* **PROBLEM DETAILS**: The lines to reproduce from the material below are those from the one containing "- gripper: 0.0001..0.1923" through the one containing "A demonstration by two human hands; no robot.", both included; write them out exactly and add nothing.

* **DATASET SECTION**:
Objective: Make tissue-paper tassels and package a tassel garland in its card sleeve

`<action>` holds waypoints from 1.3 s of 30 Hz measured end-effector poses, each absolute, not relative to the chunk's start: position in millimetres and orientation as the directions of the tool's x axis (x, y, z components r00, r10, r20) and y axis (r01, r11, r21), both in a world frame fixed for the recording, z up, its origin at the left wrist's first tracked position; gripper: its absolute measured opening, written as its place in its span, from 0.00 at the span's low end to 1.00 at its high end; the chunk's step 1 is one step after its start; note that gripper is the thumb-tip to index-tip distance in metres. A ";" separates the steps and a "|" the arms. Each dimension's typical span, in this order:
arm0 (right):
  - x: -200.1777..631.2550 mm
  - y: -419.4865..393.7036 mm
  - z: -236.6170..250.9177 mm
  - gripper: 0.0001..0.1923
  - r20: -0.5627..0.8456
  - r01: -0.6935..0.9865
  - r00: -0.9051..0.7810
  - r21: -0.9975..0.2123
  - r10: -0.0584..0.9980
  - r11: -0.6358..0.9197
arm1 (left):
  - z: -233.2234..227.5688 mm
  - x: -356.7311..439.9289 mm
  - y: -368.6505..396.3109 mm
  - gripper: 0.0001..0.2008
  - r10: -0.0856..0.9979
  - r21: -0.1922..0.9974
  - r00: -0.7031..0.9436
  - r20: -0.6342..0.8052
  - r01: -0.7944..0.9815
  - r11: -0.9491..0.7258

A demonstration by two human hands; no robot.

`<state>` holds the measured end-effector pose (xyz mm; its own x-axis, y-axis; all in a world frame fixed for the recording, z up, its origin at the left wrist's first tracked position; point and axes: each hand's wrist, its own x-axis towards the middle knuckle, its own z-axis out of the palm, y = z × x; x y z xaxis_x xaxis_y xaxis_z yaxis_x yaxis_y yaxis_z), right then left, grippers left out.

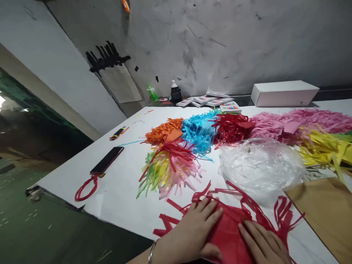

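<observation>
Red fringed paper (231,227) flat at the white table's (118,190) near edge, left hand (192,231) and right hand (261,244) pressing it with fingers spread flat, gripping nothing, clear plastic bag (261,167) just behind, contents unclear, white box (284,93) closed by the wall.

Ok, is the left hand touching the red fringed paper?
Touching: the head view shows the left hand lying flat, palm down, on the red fringed paper.

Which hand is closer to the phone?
Left. The left hand lies flat on the red paper, on the side toward the phone. The right hand rests on the same paper, farther from the phone.
</observation>
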<state>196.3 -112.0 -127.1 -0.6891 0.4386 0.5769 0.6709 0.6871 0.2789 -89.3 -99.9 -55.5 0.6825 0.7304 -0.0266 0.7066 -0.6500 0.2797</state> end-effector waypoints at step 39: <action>186.0 -128.3 -79.0 0.13 0.570 0.612 -0.611 -0.099 0.549 0.784 | -70.4 -73.5 -116.9 0.33 0.594 0.270 0.790 0.155 0.544 -0.794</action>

* **SOLUTION FOR THIS PROBLEM**:
  - gripper: 0.0001..0.1923
  - r20: -0.5627..0.8456
  - r01: -0.6935..0.9865
  - r00: -0.9051..0.7810
  - r21: -0.9975..0.2123
  - r10: -0.0584..0.9980
  - r11: -0.6358..0.9197
arm1 (left):
  - z: -233.2234..227.5688 mm
  - x: -356.7311..439.9289 mm
  - y: -368.6505..396.3109 mm
  - gripper: 0.0001..0.2008
  - r10: -0.0856..0.9979
  - r21: -0.1922..0.9974
  - r00: -0.7031..0.9436
  - r20: -0.6342..0.8052
  - r01: -0.7944..0.9815
  - r11: -0.9491..0.7258

A demonstration by two human hands; no robot.

No more output will be added to the exercise.